--- Your instructions ---
Determine how many lines in the listing that follows include "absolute". Answer only with that number.
..............................
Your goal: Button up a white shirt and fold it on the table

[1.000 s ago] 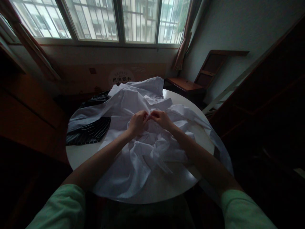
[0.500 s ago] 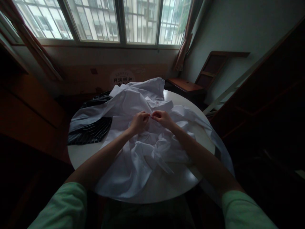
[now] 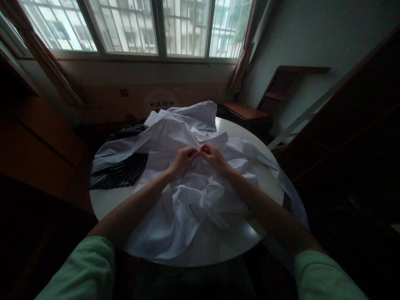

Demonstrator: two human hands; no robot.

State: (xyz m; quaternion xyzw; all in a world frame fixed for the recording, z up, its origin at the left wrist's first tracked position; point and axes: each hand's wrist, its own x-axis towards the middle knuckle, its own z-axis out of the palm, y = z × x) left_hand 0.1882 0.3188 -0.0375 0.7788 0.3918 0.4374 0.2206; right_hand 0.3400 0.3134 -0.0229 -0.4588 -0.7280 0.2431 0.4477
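We've got our left hand [image 3: 184,158] and right hand [image 3: 212,156] nearly touching mid-table, fingertips looking pinched on the white cloth [image 3: 170,131], probably close together to control one small spot; the pinched bit itself is hidden. It's thin, crumpled stuff sprawled over the smooth round table [image 3: 233,246]; dark pinstriped fabric [image 3: 123,173] pokes out beneath.

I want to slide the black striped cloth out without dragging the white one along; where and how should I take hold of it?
Probably pinch the near edge of the black striped cloth, coming from the person's left: that part lies bare by the rim of the round table, while the white cloth crosses it farther back, where a pinch might catch both.
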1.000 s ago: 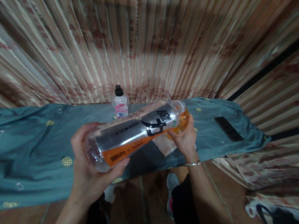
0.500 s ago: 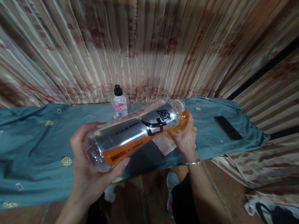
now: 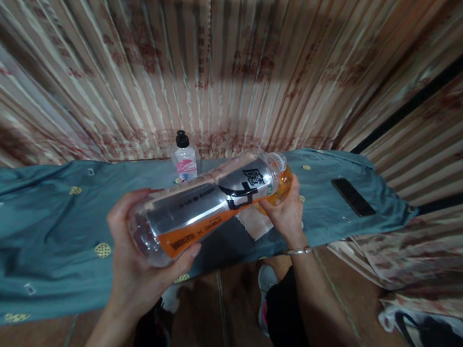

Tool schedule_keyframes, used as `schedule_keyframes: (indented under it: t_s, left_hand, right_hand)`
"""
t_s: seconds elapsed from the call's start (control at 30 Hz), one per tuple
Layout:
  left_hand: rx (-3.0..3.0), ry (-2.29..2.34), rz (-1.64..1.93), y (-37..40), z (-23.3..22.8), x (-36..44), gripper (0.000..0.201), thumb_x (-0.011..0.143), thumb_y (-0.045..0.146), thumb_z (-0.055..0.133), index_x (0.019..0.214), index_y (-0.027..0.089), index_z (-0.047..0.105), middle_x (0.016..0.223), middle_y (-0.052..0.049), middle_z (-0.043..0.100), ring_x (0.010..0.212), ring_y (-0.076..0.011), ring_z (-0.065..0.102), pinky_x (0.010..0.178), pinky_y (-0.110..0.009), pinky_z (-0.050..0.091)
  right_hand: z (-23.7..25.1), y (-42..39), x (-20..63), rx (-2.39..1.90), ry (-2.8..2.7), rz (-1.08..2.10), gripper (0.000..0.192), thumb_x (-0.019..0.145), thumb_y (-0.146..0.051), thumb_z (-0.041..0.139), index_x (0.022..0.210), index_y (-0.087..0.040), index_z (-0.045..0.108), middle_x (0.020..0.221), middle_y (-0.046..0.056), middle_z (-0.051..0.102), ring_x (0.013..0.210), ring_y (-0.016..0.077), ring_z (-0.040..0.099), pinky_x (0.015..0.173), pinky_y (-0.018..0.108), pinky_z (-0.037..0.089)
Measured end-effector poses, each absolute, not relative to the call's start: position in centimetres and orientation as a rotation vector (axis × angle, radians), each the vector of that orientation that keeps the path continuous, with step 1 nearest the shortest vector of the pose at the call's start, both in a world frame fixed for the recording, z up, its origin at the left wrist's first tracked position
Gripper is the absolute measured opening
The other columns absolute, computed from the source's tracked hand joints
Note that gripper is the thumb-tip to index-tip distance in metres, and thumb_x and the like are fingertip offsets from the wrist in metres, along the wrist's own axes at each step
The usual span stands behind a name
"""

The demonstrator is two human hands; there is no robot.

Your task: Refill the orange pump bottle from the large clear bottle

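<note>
A clear black-capped bottle (image 3: 186, 164) with a pink label stands on the teal cloth (image 3: 64, 227), its base partly hidden by the large drink bottle (image 3: 207, 207). A smartphone (image 3: 353, 197) lies well to the right; a pale napkin (image 3: 255, 223) lies just beyond the near edge. A curtain (image 3: 225, 73) hangs behind.

The left hand (image 3: 137, 260) is spread wide around the drink bottle's base, thumb along its side. The right hand (image 3: 287, 215) curls around an amber container (image 3: 285, 186) at the bottle's neck; whether the two touch, I cannot tell.

The drink bottle slants above the cloth, smooth transparent plastic with a shiny silver-and-orange label; the cloth is creased, the curtain pleated and floral
</note>
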State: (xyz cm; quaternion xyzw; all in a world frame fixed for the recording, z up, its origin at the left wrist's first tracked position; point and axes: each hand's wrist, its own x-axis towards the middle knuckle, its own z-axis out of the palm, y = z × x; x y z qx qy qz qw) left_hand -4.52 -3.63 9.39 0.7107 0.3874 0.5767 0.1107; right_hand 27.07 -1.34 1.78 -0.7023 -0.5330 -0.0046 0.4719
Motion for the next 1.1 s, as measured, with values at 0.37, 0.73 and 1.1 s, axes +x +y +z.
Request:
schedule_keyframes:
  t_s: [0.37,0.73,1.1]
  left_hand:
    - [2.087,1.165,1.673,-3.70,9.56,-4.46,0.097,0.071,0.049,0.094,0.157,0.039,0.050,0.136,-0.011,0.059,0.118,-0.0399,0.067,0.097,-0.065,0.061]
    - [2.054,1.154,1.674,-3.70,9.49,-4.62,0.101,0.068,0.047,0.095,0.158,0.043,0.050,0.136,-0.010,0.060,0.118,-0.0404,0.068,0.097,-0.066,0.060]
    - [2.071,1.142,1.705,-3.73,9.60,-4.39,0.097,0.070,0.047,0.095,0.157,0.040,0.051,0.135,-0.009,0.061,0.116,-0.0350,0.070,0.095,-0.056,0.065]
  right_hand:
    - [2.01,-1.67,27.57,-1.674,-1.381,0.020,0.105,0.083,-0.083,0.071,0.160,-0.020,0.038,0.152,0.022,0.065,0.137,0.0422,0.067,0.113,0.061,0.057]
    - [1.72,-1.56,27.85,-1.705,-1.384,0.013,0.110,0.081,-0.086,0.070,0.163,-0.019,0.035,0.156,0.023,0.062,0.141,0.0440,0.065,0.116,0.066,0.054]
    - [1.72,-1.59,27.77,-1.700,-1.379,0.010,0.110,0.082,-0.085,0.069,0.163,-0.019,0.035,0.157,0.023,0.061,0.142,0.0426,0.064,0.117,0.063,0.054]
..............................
--- Response to this task ---
3